* TASK STATEMENT
For this exercise, retype each line of the material below verbatim and omit any picture.
# # # # #
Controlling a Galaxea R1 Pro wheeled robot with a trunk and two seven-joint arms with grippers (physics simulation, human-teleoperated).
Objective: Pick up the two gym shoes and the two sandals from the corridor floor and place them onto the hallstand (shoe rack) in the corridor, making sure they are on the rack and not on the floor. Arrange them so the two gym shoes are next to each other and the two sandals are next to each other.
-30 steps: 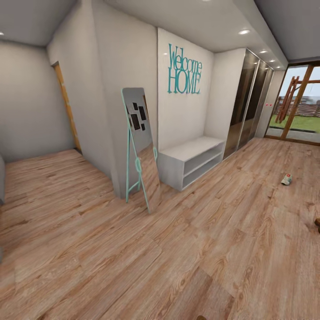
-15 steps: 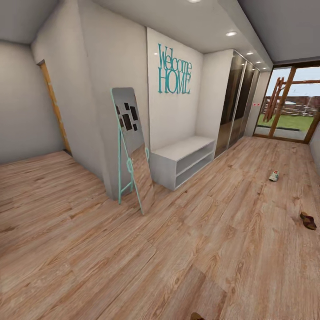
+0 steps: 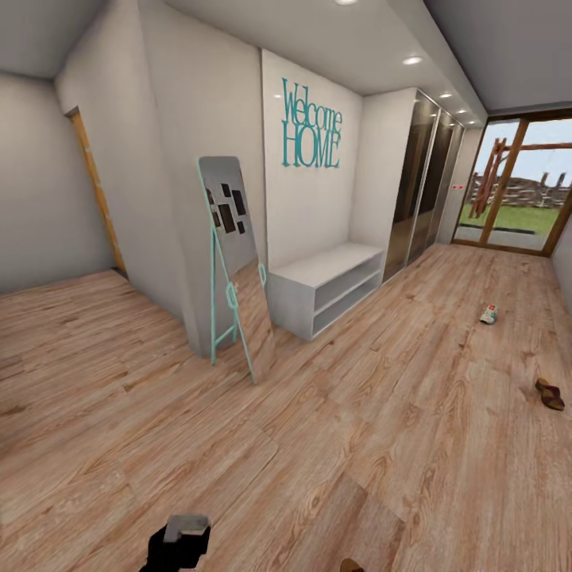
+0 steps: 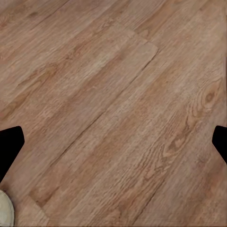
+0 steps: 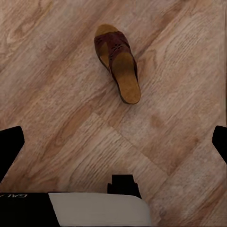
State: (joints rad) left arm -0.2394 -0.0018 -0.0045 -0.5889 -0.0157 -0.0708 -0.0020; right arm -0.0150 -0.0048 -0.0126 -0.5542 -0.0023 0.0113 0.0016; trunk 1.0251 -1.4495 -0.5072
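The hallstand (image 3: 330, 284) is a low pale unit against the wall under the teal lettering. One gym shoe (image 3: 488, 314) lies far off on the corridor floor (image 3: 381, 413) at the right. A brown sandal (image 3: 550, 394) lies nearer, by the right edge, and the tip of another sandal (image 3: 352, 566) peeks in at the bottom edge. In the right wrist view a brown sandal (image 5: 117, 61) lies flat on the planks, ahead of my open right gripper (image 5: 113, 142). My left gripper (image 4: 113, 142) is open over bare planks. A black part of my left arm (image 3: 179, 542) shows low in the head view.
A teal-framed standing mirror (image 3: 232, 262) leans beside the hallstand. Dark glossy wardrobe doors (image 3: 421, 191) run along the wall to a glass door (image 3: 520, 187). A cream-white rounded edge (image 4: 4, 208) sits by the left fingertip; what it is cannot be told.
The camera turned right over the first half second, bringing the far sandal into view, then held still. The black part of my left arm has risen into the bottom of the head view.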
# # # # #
* EXERCISE OUTPUT
Controlling a Galaxea R1 Pro wheeled robot with a trunk and two seven-joint arms with grippers (physics simulation, human-teleoperated).
Objective: Pick up the two gym shoes and the two sandals from the corridor floor and place them onto the hallstand (shoe rack) in the corridor, making sure they are on the rack and not on the floor. Arrange them so the two gym shoes are next to each other and the two sandals are next to each other.
-30 steps: 
-15 steps: 
+0 steps: 
+0 steps: 
+0 steps: 
State: (joints rad) left arm -0.2394 -0.0018 -0.0045 -0.5889 -0.0157 -0.0708 -0.0020; right arm -0.0150 -0.0048 -0.0126 -0.5542 -0.0023 0.0113 0.0016; trunk 1.0251 -1.4495 -0.5072
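The hallstand (image 3: 330, 284) is a low pale unit against the wall under the teal lettering. One gym shoe (image 3: 488, 314) lies far off on the corridor floor (image 3: 381, 413) at the right. A brown sandal (image 3: 550, 394) lies nearer, by the right edge, and the tip of another sandal (image 3: 352, 566) peeks in at the bottom edge. In the right wrist view a brown sandal (image 5: 117, 61) lies flat on the planks, ahead of my open right gripper (image 5: 113, 142). My left gripper (image 4: 113, 142) is open over bare planks. A black part of my left arm (image 3: 179, 542) shows low in the head view.
A teal-framed standing mirror (image 3: 232, 262) leans beside the hallstand. Dark glossy wardrobe doors (image 3: 421, 191) run along the wall to a glass door (image 3: 520, 187). A cream-white rounded edge (image 4: 4, 208) sits by the left fingertip; what it is cannot be told.
The camera turned right over the first half second, bringing the far sandal into view, then held still. The black part of my left arm has risen into the bottom of the head view.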

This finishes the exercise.